EXERCISE GOAL: Report back the lines in this listing that carry the string "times".

--- DATA IN THIS EXERCISE ---

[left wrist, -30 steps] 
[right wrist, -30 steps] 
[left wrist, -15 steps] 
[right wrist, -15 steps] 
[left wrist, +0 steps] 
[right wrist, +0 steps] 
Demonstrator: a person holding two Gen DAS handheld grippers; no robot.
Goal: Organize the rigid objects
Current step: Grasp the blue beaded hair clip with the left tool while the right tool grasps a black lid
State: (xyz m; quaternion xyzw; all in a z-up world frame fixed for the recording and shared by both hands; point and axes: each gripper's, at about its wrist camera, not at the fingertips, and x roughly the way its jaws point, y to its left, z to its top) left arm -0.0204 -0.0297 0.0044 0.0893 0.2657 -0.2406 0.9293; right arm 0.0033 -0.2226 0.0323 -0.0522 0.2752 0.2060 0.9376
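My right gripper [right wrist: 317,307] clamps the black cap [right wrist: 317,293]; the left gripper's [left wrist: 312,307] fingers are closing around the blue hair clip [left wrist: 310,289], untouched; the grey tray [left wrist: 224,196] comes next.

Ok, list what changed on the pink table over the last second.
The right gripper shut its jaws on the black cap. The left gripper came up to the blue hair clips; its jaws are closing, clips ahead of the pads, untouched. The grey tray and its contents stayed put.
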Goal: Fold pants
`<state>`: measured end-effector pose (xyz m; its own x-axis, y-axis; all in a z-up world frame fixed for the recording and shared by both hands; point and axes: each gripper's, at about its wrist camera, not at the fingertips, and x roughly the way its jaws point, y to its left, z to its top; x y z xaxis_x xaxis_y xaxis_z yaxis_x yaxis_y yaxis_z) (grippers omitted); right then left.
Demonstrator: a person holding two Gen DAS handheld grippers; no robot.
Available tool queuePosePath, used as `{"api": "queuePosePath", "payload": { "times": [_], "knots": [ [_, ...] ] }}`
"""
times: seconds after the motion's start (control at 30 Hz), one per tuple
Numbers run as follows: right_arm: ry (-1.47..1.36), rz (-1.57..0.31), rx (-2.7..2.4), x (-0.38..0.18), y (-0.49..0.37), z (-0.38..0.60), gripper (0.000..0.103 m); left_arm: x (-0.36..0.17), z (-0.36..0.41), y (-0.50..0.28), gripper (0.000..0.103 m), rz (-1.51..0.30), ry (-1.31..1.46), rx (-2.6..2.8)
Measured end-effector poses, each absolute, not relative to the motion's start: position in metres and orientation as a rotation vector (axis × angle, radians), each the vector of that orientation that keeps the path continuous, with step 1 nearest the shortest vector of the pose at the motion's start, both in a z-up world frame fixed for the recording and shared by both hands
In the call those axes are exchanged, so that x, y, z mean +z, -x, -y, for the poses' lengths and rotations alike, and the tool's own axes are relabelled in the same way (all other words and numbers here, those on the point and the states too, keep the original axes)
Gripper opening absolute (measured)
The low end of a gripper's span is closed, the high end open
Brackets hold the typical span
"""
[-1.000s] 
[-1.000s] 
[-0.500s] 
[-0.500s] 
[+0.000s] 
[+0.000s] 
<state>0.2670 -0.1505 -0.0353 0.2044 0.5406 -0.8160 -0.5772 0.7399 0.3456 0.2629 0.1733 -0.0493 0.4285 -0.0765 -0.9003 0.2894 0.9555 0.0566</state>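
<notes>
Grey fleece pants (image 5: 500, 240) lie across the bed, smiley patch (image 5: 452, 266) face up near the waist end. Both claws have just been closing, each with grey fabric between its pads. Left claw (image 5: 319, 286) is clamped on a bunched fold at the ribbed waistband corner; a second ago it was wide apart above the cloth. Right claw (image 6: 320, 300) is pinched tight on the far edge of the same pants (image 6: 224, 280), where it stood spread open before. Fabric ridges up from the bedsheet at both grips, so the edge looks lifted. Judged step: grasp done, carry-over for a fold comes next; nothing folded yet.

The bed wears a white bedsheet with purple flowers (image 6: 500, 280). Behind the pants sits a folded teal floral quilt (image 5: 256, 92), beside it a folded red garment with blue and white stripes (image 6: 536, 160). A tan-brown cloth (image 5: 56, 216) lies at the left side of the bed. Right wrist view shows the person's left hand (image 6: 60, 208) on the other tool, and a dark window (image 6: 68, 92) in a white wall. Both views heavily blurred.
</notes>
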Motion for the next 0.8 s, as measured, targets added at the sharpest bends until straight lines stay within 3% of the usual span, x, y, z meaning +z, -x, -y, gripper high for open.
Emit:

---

TASK ANSWER:
Available tool queuePosePath, used as `{"api": "queuePosePath", "payload": { "times": [_], "knots": [ [_, ...] ] }}`
times: seconds after the motion's start (control at 30 Hz), one per tuple

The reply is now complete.